> **To do**:
Give the lines below again exactly, starting with the line that holds "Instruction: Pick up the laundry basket" and going on through the line that holds "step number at".

------------------------------------

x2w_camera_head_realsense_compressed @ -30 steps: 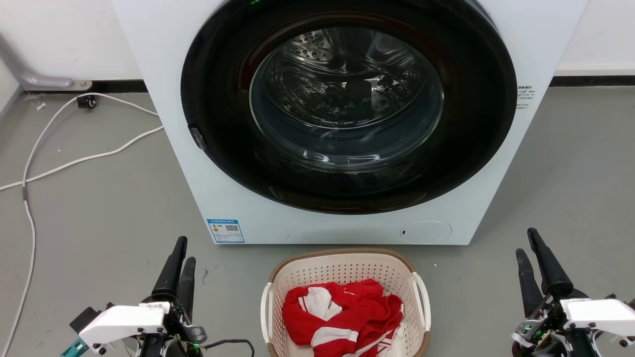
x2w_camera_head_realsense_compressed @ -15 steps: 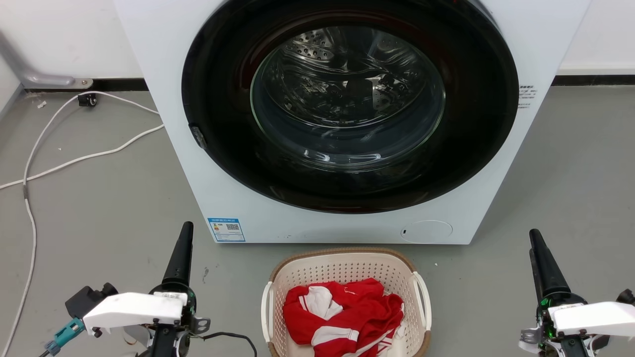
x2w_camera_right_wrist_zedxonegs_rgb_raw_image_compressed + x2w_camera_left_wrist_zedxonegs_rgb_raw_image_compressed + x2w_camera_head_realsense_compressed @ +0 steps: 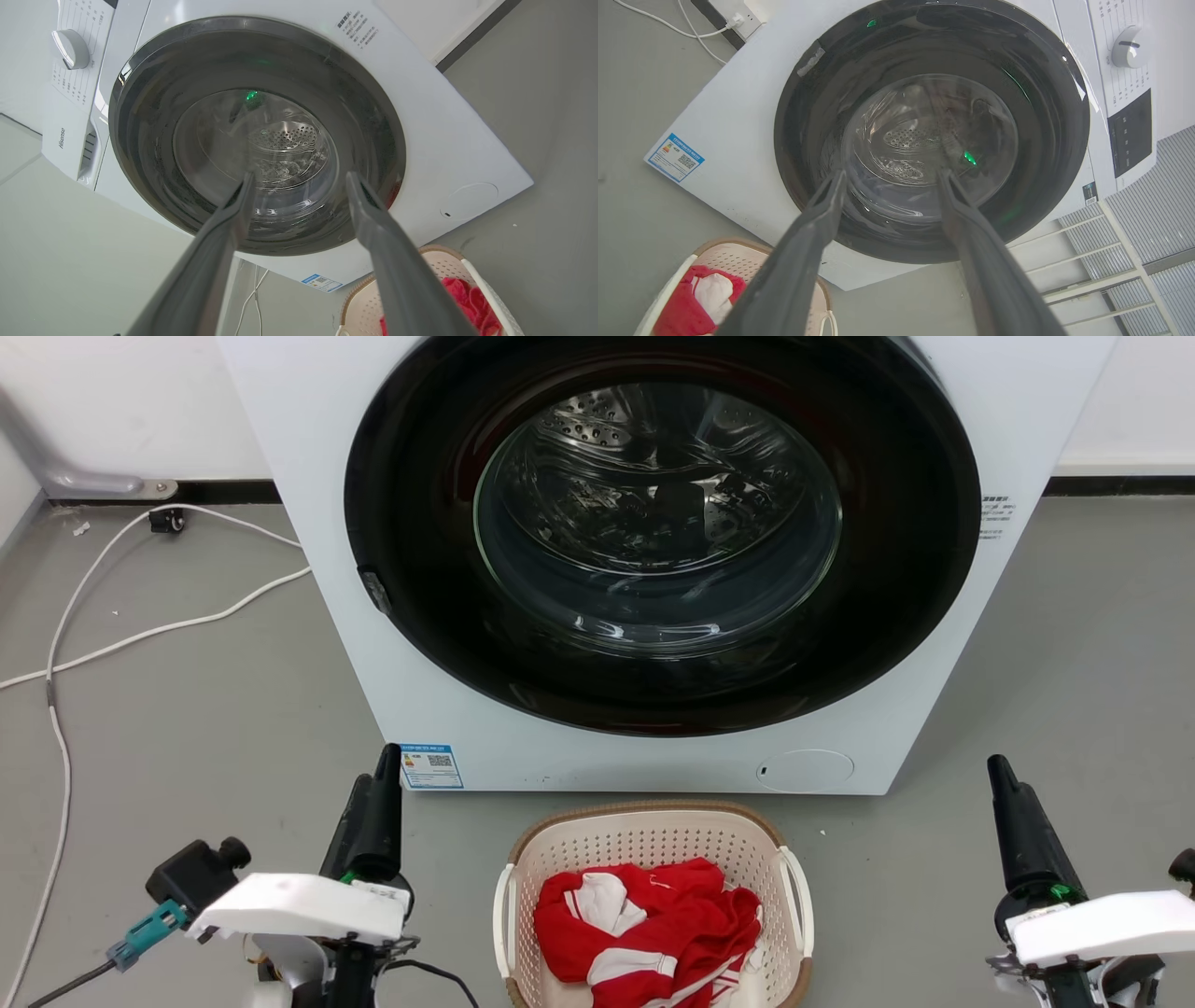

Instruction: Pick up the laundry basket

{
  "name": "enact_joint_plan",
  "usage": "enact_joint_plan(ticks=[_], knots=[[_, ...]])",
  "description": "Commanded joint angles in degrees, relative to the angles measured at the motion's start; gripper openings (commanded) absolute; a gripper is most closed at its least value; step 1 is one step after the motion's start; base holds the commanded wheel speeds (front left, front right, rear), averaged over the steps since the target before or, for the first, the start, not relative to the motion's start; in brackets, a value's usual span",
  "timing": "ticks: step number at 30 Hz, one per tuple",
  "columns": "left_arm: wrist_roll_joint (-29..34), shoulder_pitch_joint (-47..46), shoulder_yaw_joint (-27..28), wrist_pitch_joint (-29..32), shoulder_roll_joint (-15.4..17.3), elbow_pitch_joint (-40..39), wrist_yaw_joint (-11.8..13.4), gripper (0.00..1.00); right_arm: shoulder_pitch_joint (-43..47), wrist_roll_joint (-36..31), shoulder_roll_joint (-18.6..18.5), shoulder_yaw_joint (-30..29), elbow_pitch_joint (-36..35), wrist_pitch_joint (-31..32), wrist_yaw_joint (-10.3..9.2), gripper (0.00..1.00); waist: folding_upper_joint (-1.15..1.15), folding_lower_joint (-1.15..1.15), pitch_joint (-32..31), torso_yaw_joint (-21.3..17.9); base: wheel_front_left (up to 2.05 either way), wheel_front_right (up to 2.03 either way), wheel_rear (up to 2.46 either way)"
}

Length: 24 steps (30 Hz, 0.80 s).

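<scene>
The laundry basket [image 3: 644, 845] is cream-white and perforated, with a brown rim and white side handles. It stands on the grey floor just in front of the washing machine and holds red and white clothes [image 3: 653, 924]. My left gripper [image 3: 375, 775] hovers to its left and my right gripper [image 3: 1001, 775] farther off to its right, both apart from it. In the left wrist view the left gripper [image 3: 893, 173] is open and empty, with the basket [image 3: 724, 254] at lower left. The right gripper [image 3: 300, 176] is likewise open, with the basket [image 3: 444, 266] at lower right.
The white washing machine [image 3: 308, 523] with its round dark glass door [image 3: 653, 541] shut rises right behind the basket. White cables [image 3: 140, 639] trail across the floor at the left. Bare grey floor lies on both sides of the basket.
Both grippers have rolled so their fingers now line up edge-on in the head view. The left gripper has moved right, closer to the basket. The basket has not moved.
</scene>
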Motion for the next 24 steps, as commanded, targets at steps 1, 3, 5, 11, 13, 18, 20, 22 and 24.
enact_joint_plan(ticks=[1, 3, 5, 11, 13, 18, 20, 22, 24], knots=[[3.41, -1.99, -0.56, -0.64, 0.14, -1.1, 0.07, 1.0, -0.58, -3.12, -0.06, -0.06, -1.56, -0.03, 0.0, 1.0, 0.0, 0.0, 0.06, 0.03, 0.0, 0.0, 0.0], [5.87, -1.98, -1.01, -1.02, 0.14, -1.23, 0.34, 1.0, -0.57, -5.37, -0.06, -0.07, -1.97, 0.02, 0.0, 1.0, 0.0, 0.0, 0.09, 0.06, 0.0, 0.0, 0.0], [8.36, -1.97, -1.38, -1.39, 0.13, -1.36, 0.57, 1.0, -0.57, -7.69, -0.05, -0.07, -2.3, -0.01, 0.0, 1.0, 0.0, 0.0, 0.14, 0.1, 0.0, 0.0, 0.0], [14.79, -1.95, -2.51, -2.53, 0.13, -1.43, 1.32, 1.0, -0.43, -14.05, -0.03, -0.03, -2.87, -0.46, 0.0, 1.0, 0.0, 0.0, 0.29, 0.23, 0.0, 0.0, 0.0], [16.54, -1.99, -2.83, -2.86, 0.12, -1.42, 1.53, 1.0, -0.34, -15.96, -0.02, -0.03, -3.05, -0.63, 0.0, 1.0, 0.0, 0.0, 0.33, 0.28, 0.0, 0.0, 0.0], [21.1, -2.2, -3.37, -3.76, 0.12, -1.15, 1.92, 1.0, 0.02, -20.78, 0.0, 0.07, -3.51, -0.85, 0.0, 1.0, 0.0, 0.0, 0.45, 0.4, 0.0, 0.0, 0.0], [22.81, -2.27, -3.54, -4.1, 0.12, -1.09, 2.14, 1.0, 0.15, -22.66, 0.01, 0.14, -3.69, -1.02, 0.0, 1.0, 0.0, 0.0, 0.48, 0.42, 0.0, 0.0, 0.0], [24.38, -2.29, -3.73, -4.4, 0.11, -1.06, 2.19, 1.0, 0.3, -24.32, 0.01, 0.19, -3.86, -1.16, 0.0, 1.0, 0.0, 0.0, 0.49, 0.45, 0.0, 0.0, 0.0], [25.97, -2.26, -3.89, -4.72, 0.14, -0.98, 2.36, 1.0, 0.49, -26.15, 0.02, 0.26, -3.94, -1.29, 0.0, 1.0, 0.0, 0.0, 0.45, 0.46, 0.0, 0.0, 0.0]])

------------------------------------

> **Answer area**:
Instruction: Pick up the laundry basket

{
  "name": "enact_joint_plan",
  "usage": "enact_joint_plan(ticks=[_], knots=[[_, ...]])",
  "description": "Commanded joint angles in degrees, relative to the angles measured at the motion's start; gripper openings (commanded) absolute; a gripper is most closed at its least value; step 1 is one step after the motion's start; base holds the commanded wheel speeds (front left, front right, rear), averaged over the steps since the target before or, for the first, the start, not relative to the motion's start; in brackets, a value's usual span",
  "timing": "ticks: step number at 30 Hz, one per tuple",

That concludes the answer to the exercise.